• Work item: Using the material that follows, output exactly the lines from the one containing "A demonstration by" through the one containing "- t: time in", with both ends kept.
Top of Data to process
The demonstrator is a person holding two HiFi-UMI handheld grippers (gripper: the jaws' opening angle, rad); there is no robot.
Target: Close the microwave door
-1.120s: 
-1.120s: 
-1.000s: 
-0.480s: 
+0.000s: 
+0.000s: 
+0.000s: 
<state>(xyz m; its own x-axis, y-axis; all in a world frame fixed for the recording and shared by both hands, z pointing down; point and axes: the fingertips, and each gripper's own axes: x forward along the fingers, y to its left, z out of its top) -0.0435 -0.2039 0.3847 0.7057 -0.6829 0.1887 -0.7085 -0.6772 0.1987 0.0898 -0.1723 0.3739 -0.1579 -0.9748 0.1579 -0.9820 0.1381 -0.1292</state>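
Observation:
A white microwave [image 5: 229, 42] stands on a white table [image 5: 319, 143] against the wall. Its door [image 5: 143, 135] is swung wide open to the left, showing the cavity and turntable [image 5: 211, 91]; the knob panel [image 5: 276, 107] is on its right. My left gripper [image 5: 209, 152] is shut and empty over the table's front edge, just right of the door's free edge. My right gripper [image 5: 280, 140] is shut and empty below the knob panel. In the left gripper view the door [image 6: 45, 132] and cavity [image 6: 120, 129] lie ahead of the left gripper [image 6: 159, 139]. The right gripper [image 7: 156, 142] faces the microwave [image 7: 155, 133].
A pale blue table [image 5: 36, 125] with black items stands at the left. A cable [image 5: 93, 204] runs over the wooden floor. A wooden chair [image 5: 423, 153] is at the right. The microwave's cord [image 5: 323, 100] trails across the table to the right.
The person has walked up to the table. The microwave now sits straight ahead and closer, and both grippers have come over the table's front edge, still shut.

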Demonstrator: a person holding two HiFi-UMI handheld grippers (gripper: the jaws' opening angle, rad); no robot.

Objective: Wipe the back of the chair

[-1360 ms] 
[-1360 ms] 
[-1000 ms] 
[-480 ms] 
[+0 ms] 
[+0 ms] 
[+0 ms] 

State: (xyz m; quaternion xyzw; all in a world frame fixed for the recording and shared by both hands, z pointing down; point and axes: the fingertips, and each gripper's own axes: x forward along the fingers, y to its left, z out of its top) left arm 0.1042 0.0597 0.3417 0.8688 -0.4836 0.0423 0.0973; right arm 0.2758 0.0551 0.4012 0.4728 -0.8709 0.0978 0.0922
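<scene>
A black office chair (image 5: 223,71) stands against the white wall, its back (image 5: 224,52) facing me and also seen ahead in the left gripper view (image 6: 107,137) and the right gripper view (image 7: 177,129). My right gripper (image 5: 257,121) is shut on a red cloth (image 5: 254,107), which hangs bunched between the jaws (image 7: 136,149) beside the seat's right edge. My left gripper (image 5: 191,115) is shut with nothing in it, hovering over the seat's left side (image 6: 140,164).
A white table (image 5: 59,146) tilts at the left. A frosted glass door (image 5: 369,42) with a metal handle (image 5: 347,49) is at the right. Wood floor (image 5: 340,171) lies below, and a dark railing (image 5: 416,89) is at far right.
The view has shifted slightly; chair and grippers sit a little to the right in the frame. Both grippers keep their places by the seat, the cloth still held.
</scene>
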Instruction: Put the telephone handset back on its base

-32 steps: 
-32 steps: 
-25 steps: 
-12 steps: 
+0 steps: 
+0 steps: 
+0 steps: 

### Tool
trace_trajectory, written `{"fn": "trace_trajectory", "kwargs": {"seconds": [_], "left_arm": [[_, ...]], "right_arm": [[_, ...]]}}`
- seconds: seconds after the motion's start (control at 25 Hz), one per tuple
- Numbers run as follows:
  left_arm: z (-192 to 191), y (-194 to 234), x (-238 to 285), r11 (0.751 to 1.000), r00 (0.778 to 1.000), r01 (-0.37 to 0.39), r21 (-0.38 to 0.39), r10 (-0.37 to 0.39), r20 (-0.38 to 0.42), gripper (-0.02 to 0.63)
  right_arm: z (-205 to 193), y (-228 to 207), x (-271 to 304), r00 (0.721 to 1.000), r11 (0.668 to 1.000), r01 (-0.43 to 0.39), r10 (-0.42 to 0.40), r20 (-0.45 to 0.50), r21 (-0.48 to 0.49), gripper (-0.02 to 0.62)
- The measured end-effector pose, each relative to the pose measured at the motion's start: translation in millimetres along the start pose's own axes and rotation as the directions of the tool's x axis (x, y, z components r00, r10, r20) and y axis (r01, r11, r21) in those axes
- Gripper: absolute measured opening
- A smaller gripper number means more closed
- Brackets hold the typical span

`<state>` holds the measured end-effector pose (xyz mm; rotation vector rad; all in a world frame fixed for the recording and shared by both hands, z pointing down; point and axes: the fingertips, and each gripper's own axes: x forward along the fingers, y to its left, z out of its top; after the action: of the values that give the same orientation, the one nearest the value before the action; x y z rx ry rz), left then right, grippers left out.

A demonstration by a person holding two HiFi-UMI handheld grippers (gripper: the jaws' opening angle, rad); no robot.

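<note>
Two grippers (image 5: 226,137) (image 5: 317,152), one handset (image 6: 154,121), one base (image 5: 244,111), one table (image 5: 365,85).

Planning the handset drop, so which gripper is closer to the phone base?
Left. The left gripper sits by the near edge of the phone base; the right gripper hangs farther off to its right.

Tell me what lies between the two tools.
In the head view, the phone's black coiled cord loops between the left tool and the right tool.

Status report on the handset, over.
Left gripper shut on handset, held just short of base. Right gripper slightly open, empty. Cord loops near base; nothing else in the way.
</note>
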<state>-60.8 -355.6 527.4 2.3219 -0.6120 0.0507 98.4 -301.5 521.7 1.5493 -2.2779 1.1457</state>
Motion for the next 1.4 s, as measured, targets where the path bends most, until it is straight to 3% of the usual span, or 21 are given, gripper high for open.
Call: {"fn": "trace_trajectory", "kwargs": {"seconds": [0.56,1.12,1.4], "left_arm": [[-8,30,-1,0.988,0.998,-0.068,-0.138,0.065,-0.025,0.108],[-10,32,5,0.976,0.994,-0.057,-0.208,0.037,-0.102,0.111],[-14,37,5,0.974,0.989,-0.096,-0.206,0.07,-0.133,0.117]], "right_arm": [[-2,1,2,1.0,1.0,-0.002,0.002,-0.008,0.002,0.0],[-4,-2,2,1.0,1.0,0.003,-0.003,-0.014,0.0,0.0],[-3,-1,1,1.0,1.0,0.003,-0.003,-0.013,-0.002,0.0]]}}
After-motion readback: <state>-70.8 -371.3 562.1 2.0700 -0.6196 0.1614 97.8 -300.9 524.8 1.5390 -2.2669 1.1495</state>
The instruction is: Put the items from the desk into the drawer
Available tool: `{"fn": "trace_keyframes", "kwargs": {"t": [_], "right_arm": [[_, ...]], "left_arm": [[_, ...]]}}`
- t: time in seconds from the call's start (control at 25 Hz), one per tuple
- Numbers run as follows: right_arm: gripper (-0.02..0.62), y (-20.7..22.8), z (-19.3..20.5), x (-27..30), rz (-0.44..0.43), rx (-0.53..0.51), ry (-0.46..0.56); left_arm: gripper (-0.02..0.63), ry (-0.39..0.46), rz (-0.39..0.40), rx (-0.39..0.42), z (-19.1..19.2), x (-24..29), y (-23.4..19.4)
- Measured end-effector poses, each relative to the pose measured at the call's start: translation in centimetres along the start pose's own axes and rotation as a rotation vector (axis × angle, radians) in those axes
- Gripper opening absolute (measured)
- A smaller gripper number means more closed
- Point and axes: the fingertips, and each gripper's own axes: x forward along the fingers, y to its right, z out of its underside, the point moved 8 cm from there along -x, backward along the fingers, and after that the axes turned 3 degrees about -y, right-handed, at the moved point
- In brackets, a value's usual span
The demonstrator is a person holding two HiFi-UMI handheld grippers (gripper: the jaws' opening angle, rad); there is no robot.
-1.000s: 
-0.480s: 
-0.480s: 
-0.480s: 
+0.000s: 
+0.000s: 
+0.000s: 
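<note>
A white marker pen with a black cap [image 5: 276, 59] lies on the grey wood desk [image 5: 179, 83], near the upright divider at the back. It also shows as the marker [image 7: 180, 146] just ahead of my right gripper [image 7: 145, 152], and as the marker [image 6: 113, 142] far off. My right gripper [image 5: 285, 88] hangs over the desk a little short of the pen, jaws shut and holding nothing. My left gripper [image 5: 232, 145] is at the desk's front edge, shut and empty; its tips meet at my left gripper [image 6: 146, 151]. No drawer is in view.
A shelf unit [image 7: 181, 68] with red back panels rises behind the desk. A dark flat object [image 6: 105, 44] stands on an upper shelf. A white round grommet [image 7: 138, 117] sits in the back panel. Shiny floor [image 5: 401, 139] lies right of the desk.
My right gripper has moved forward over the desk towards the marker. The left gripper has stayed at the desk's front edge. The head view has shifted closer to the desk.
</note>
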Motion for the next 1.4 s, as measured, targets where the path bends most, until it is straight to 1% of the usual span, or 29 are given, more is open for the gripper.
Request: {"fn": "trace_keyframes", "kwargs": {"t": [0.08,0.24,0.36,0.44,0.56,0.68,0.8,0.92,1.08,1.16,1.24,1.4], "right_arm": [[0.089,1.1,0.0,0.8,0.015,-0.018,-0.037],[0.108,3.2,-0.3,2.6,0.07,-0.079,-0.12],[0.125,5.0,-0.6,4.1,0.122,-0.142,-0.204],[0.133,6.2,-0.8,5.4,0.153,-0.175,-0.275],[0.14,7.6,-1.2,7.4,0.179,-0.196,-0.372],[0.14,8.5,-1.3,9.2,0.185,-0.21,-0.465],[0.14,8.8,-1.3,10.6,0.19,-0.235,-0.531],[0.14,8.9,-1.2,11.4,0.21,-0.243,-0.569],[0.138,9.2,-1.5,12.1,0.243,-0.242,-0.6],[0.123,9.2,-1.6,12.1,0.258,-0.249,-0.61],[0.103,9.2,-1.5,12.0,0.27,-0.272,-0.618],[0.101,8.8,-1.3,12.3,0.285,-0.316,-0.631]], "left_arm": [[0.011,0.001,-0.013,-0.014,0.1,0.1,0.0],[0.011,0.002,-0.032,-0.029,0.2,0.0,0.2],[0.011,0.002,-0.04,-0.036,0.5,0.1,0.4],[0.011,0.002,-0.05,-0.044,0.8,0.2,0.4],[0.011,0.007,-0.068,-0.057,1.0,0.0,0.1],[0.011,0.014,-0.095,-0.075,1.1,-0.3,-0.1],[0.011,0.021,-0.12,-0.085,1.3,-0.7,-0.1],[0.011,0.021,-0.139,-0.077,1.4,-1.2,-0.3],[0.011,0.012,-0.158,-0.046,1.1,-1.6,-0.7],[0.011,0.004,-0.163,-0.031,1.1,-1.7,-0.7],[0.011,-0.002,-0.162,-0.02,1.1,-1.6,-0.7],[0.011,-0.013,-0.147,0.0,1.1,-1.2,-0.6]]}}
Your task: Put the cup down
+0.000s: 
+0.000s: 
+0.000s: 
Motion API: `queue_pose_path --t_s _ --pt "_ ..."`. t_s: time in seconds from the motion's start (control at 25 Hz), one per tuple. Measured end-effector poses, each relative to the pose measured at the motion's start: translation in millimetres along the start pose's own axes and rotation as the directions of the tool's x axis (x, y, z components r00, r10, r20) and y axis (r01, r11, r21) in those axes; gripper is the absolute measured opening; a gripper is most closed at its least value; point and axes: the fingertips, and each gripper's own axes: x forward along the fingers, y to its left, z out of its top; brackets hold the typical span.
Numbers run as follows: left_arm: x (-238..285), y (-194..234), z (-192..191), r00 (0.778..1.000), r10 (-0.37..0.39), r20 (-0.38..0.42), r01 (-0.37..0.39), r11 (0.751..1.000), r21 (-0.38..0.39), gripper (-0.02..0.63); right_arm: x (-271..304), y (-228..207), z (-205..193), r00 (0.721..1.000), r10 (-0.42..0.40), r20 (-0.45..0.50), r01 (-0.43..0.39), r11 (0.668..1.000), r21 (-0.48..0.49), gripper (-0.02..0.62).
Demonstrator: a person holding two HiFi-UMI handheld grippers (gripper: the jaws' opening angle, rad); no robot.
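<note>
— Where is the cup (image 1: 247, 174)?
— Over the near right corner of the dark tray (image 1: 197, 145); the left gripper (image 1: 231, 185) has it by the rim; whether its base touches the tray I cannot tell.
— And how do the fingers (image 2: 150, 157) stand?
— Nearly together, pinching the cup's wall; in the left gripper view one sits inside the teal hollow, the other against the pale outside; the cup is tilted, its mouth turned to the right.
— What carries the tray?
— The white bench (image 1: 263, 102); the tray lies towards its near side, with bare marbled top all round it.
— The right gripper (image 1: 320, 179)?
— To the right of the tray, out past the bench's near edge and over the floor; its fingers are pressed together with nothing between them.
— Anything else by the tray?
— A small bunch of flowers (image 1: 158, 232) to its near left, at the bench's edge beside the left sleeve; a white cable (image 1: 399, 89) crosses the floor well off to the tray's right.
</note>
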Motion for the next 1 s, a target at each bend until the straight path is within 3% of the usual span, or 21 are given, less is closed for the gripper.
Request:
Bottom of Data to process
• Solution for this task:
A demonstration by a person holding two HiFi-UMI handheld grippers (gripper: the jaws' opening angle, rad); no robot.

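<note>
Two grippers (image 5: 226,137) (image 5: 317,152), one handset (image 6: 154,121), one base (image 5: 244,111), one table (image 5: 365,85).

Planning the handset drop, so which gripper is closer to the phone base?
Left. The left gripper sits by the near edge of the phone base; the right gripper hangs farther off to its right.

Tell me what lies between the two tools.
In the head view, the phone's black coiled cord loops between the left tool and the right tool.

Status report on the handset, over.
Left gripper shut on handset, held just short of base. Right gripper slightly open, empty. Cord loops near base; nothing else in the way.
</note>
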<state>-60.8 -355.6 527.4 2.3219 -0.6120 0.0507 98.4 -301.5 521.7 1.5493 -2.2779 1.1457</state>
Motion for the next 1.4 s, as measured, targets where the path bends most, until it is straight to 3% of the usual span, or 21 are given, gripper high for open.
Call: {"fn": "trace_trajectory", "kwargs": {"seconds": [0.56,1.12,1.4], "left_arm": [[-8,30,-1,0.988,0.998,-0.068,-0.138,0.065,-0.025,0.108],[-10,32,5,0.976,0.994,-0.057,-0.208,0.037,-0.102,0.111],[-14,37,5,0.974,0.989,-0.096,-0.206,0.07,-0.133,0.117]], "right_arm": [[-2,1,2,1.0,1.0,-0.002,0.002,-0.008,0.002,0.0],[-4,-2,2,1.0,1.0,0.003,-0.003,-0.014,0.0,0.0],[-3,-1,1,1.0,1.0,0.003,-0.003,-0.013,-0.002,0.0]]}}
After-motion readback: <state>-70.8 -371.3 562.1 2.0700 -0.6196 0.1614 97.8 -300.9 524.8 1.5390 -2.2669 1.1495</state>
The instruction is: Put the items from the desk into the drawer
Available tool: `{"fn": "trace_keyframes", "kwargs": {"t": [_], "right_arm": [[_, ...]], "left_arm": [[_, ...]]}}`
- t: time in seconds from the call's start (control at 25 Hz), one per tuple

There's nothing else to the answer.